*EXERCISE AIM*. Nothing but the lines below, from the first through the line containing "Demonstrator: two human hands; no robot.", should be set down, each one exactly and without pictures.

◆ ◆ ◆ ◆ ◆

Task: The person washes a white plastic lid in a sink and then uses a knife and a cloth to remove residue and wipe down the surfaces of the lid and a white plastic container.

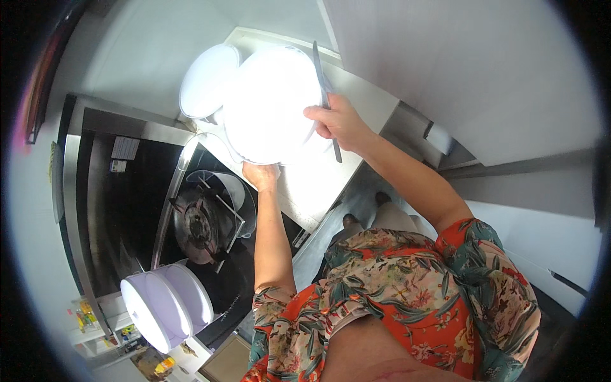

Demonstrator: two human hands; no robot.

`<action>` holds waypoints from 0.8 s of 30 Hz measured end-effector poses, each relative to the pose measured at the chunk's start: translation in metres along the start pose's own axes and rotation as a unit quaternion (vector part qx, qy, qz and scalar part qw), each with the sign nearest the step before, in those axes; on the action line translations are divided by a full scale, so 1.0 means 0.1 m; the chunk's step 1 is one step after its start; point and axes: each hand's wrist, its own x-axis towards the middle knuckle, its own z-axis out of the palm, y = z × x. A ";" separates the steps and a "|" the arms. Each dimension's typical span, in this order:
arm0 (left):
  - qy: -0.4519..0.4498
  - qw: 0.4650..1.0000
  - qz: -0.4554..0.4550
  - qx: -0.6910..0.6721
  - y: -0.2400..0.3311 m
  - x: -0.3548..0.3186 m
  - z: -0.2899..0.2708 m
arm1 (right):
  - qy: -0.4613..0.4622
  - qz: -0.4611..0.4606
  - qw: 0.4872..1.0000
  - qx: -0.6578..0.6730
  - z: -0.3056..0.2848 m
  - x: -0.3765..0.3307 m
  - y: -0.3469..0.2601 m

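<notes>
A large round white piece (273, 95), washed out by glare, is held over the pale counter (305, 197). I cannot tell whether it is a dish or a lid. My left hand (261, 177) grips its near lower edge, and the fingertips are hidden beneath it. My right hand (342, 124) is closed at its right side, the thumb towards the white surface. A long, narrow grey knife-like utensil (338, 150) passes through that hand, sticking out above and below. Behind to the left is a second round white piece (207, 83), partly overlapped.
Left of the counter is a black gas hob with a burner (197, 226), ringed by a clear curved guard (249, 210). Several white round pieces (156, 309) stand together at the lower left. A dark panel (121, 210) rises beside the hob. Pale cabinets (471, 76) are at the right.
</notes>
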 end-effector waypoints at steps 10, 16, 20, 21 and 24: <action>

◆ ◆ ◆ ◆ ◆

*EXERCISE RESULT*.
Task: The person washes a white plastic lid in a sink and then uses a knife and a cloth to remove residue and wipe down the surfaces of the lid and a white plastic container.


Demonstrator: two human hands; no robot.

This exercise has been completed.